Given data Start Marker

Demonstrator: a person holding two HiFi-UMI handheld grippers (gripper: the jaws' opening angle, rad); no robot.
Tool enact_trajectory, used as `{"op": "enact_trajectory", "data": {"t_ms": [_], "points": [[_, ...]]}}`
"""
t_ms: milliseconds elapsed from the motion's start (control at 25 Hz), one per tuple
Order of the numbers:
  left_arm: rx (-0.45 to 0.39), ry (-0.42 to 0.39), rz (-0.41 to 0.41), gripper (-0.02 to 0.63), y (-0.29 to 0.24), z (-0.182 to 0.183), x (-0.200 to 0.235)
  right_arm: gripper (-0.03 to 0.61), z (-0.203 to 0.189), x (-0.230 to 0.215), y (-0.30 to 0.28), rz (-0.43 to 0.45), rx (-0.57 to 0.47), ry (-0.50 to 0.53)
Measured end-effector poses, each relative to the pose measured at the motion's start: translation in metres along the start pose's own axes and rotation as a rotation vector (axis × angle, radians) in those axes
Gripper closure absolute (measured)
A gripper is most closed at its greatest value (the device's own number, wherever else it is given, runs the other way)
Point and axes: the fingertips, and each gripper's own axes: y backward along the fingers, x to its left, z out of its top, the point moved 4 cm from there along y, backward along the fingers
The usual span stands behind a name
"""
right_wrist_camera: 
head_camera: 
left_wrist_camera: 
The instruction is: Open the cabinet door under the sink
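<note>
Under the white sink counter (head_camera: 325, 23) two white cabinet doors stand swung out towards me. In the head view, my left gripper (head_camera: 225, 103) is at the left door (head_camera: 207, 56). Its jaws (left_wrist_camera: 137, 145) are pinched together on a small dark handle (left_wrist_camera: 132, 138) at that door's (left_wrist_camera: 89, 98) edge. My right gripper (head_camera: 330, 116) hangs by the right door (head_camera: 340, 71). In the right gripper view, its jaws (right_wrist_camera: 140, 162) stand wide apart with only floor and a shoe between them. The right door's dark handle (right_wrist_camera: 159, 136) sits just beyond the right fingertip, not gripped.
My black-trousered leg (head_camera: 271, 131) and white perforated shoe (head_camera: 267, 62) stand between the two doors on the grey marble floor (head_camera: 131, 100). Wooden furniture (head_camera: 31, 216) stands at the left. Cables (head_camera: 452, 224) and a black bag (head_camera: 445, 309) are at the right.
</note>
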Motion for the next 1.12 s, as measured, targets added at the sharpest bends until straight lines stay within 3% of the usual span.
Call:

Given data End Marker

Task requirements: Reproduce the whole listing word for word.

Solution to the problem:
Demonstrator: a person holding two HiFi-UMI handheld grippers (gripper: the jaws' opening angle, rad); no robot.
Tool enact_trajectory, used as `{"op": "enact_trajectory", "data": {"t_ms": [_], "points": [[_, ...]]}}`
"""
t_ms: milliseconds elapsed from the motion's start (control at 25 Hz), one per tuple
Order of the numbers:
  left_arm: rx (-0.45 to 0.39), ry (-0.42 to 0.39), rz (-0.41 to 0.41), gripper (-0.02 to 0.63), y (-0.29 to 0.24), z (-0.182 to 0.183), x (-0.200 to 0.235)
  right_arm: gripper (-0.03 to 0.61), z (-0.203 to 0.189), x (-0.230 to 0.215), y (-0.30 to 0.28), rz (-0.43 to 0.45), rx (-0.57 to 0.47), ry (-0.50 to 0.53)
Measured end-effector poses, each relative to the pose measured at the motion's start: translation in metres along the start pose's own axes and rotation as a rotation vector (axis × angle, radians) in those axes
Gripper closure absolute (measured)
A gripper is most closed at its greatest value (the device's own number, wherever else it is given, runs the other way)
Point and axes: the fingertips, and each gripper's own axes: y backward along the fingers, x to its left, z out of its top, the point moved 4 cm from there along y, backward along the fingers
The usual span stands behind a name
"""
right_wrist_camera: 
head_camera: 
left_wrist_camera: 
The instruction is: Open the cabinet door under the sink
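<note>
Under the white sink counter (head_camera: 325, 23) two white cabinet doors stand swung out towards me. In the head view, my left gripper (head_camera: 225, 103) is at the left door (head_camera: 207, 56). Its jaws (left_wrist_camera: 137, 145) are pinched together on a small dark handle (left_wrist_camera: 132, 138) at that door's (left_wrist_camera: 89, 98) edge. My right gripper (head_camera: 330, 116) hangs by the right door (head_camera: 340, 71). In the right gripper view, its jaws (right_wrist_camera: 140, 162) stand wide apart with only floor and a shoe between them. The right door's dark handle (right_wrist_camera: 159, 136) sits just beyond the right fingertip, not gripped.
My black-trousered leg (head_camera: 271, 131) and white perforated shoe (head_camera: 267, 62) stand between the two doors on the grey marble floor (head_camera: 131, 100). Wooden furniture (head_camera: 31, 216) stands at the left. Cables (head_camera: 452, 224) and a black bag (head_camera: 445, 309) are at the right.
</note>
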Motion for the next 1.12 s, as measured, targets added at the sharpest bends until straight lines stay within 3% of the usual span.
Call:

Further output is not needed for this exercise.